▸ ASSIGNMENT:
When you transcribe the listing that follows, keep every line exact and omit the pictures.

#### DATASET EXCERPT

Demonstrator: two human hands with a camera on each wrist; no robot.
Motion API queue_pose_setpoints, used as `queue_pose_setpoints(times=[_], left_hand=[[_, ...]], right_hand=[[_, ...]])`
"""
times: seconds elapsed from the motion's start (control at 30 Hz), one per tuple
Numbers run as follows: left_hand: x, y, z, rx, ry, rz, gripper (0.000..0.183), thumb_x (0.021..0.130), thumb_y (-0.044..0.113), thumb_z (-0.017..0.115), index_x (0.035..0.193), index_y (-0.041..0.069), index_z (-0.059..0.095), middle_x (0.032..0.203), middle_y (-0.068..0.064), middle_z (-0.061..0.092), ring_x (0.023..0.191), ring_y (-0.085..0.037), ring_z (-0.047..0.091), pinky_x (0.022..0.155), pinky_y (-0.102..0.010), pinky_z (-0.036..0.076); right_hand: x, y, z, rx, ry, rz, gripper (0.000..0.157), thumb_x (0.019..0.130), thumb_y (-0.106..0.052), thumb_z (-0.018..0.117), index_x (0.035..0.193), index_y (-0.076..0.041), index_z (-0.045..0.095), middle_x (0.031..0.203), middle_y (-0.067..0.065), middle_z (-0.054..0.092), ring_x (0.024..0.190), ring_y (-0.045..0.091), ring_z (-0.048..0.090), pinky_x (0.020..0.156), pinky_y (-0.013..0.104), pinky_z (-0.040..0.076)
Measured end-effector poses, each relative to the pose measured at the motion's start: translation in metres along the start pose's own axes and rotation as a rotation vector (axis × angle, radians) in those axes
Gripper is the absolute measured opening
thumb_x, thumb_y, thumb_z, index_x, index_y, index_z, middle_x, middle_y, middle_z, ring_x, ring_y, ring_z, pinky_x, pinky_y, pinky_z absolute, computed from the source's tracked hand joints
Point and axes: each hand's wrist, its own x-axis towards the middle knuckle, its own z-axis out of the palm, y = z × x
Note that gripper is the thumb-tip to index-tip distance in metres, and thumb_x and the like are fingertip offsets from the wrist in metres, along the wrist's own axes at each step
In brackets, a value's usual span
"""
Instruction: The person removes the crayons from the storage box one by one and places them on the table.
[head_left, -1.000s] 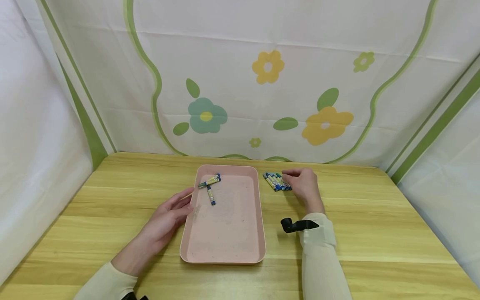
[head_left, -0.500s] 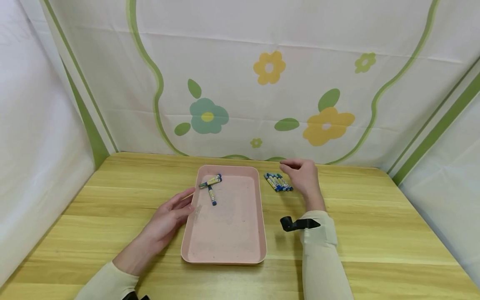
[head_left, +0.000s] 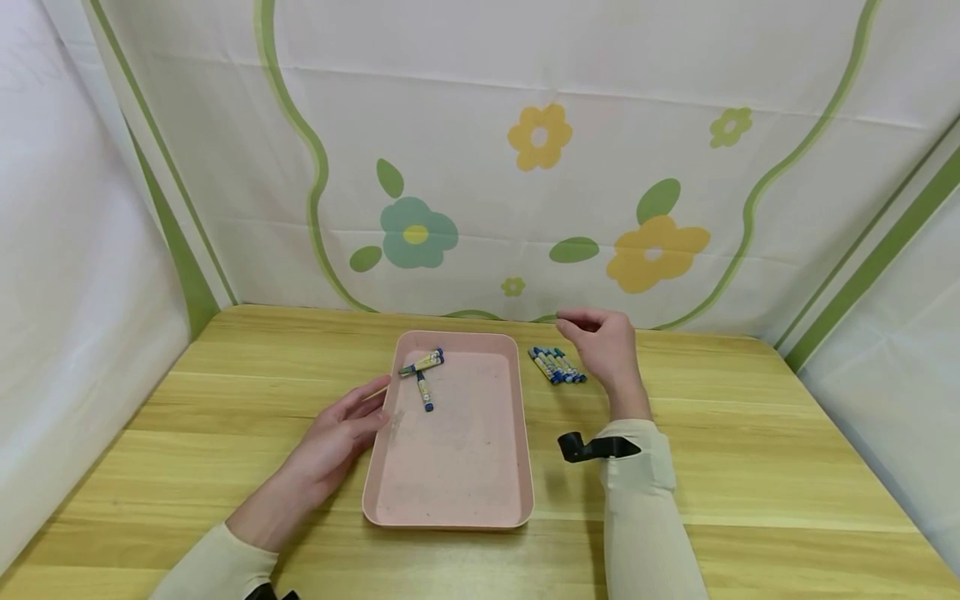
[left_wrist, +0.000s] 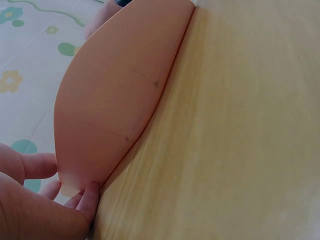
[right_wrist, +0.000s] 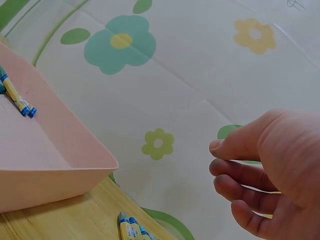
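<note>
My left hand (head_left: 333, 442) rests its fairly straight fingers and thumb against the left side of a pink tray (head_left: 453, 517). In the left wrist view, the fingertips touch the outer wall of the tray (left_wrist: 110, 100). Crayons (head_left: 424, 392) with yellow-and-blue wrappers lie inside, near the tray's far left corner. Right of the tray, on the table, several more crayons (head_left: 551, 365) lie side by side in a slanted row. My right hand (head_left: 603, 346) hovers above and just right of that row. Its fingers are loosely bent, with nothing between thumb and fingertips in the right wrist view.
The wooden table (head_left: 750, 450) reaches back to a white cloth (head_left: 465, 150) printed with flowers. White cloth also hangs at the left and right sides. A black wrist mount (head_left: 596, 447) sticks out from the right sleeve, close to the tray's right side.
My right hand has drawn away from the crayon row, up and toward the back, so the row shows fully. The left hand and the tray keep their places.
</note>
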Motion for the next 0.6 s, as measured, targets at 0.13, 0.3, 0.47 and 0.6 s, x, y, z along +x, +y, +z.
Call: queue_pose_setpoints(times=[0.13, 0.3, 0.47, 0.6], left_hand=[[0.0, 0.0, 0.0, -0.001, 0.001, 0.002, 0.063, 0.109, 0.01, 0.055, 0.167, 0.017, 0.033, 0.175, -0.013, 0.03, 0.158, -0.028, 0.035, 0.103, -0.013, 0.047], [0.0, 0.0, 0.0, 0.0, 0.002, 0.003, 0.063, 0.109, 0.01, 0.055, 0.167, 0.016, 0.033, 0.175, -0.013, 0.03, 0.158, -0.028, 0.035, 0.104, -0.014, 0.046], [0.0, 0.001, 0.001, -0.001, 0.006, 0.001, 0.063, 0.109, 0.011, 0.055, 0.167, 0.016, 0.034, 0.175, -0.013, 0.03, 0.158, -0.028, 0.036, 0.104, -0.015, 0.046], [-0.001, 0.001, 0.001, -0.002, 0.008, 0.003, 0.063, 0.109, 0.01, 0.055, 0.167, 0.016, 0.034, 0.175, -0.014, 0.03, 0.158, -0.029, 0.036, 0.103, -0.014, 0.047]], right_hand=[[0.0, -0.003, 0.002, 0.004, -0.003, 0.003, 0.029, 0.101, -0.027, 0.073, 0.123, -0.009, 0.079, 0.124, 0.015, 0.076, 0.098, 0.016, 0.065, 0.079, 0.022, 0.054], [0.0, -0.006, 0.006, -0.005, -0.011, -0.004, 0.029, 0.101, -0.026, 0.073, 0.123, -0.009, 0.079, 0.122, 0.015, 0.075, 0.097, 0.017, 0.065, 0.08, 0.024, 0.054], [0.0, -0.009, 0.012, -0.013, -0.018, -0.018, 0.028, 0.102, -0.024, 0.072, 0.124, -0.01, 0.079, 0.122, 0.014, 0.075, 0.1, 0.02, 0.066, 0.083, 0.026, 0.054], [0.0, -0.013, 0.018, -0.006, -0.029, -0.027, 0.028, 0.102, -0.026, 0.072, 0.125, -0.011, 0.079, 0.123, 0.013, 0.075, 0.103, 0.022, 0.067, 0.083, 0.028, 0.055]])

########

▸ FINISHED EXERCISE:
Demonstrator: two human hands with a camera on each wrist; no robot.
Motion API queue_pose_setpoints, used as `queue_pose_setpoints(times=[_], left_hand=[[_, ...]], right_hand=[[_, ...]])`
"""
times: seconds elapsed from the motion's start (control at 30 Hz), one per tuple
Numbers run as follows: left_hand: x, y, z, rx, ry, rz, gripper (0.000..0.183), thumb_x (0.021..0.130), thumb_y (-0.044..0.113), thumb_z (-0.017..0.115), index_x (0.035..0.193), index_y (-0.041..0.069), index_z (-0.059..0.095), middle_x (0.032..0.203), middle_y (-0.068..0.064), middle_z (-0.061..0.092), ring_x (0.023..0.191), ring_y (-0.085..0.037), ring_z (-0.047..0.091), pinky_x (0.022..0.155), pinky_y (-0.102..0.010), pinky_z (-0.036..0.076); right_hand: x, y, z, rx, ry, rz, gripper (0.000..0.157), thumb_x (0.019..0.130), thumb_y (-0.106..0.052), thumb_z (-0.018..0.117), index_x (0.035..0.193), index_y (-0.076..0.041), index_z (-0.045..0.095), middle_x (0.031..0.203), middle_y (-0.067..0.065), middle_z (-0.054..0.092), ring_x (0.024..0.190), ring_y (-0.045..0.091), ring_z (-0.048..0.090), pinky_x (0.020..0.156), pinky_y (-0.013..0.104), pinky_z (-0.040..0.076)
Measured end-effector poses, each relative to the pose measured at the motion's start: translation in metres along the start pose's own axes and rotation as a rotation vector (axis × angle, radians) in those axes
Gripper is the absolute measured opening
thumb_x, thumb_y, thumb_z, index_x, index_y, index_z, middle_x, middle_y, middle_z, ring_x, ring_y, ring_z, pinky_x, pinky_y, pinky_z absolute, computed from the source's tracked hand joints
Point and axes: each hand's wrist, its own x-axis towards the middle knuckle, its own z-axis out of the palm, y = z × x
Note that gripper is the thumb-tip to index-tip distance in metres, and thumb_x and the like are fingertip offsets from the wrist in metres, along the wrist's own axes at each step
In brackets, a value's usual span
"""
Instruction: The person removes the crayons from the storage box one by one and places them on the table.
[head_left, -1.000s] 
[head_left, -0.500s] 
[head_left, +0.000s] 
[left_wrist, +0.000s] 
[right_wrist, +0.000s] 
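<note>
My left hand (head_left: 333, 442) rests its fairly straight fingers and thumb against the left side of a pink tray (head_left: 453, 517). In the left wrist view, the fingertips touch the outer wall of the tray (left_wrist: 110, 100). Crayons (head_left: 424, 392) with yellow-and-blue wrappers lie inside, near the tray's far left corner. Right of the tray, on the table, several more crayons (head_left: 551, 365) lie side by side in a slanted row. My right hand (head_left: 603, 346) hovers above and just right of that row. Its fingers are loosely bent, with nothing between thumb and fingertips in the right wrist view.
The wooden table (head_left: 750, 450) reaches back to a white cloth (head_left: 465, 150) printed with flowers. White cloth also hangs at the left and right sides. A black wrist mount (head_left: 596, 447) sticks out from the right sleeve, close to the tray's right side.
My right hand has drawn away from the crayon row, up and toward the back, so the row shows fully. The left hand and the tray keep their places.
</note>
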Motion for the next 0.6 s, as measured, targets at 0.13, 0.3, 0.47 and 0.6 s, x, y, z along +x, +y, +z.
Call: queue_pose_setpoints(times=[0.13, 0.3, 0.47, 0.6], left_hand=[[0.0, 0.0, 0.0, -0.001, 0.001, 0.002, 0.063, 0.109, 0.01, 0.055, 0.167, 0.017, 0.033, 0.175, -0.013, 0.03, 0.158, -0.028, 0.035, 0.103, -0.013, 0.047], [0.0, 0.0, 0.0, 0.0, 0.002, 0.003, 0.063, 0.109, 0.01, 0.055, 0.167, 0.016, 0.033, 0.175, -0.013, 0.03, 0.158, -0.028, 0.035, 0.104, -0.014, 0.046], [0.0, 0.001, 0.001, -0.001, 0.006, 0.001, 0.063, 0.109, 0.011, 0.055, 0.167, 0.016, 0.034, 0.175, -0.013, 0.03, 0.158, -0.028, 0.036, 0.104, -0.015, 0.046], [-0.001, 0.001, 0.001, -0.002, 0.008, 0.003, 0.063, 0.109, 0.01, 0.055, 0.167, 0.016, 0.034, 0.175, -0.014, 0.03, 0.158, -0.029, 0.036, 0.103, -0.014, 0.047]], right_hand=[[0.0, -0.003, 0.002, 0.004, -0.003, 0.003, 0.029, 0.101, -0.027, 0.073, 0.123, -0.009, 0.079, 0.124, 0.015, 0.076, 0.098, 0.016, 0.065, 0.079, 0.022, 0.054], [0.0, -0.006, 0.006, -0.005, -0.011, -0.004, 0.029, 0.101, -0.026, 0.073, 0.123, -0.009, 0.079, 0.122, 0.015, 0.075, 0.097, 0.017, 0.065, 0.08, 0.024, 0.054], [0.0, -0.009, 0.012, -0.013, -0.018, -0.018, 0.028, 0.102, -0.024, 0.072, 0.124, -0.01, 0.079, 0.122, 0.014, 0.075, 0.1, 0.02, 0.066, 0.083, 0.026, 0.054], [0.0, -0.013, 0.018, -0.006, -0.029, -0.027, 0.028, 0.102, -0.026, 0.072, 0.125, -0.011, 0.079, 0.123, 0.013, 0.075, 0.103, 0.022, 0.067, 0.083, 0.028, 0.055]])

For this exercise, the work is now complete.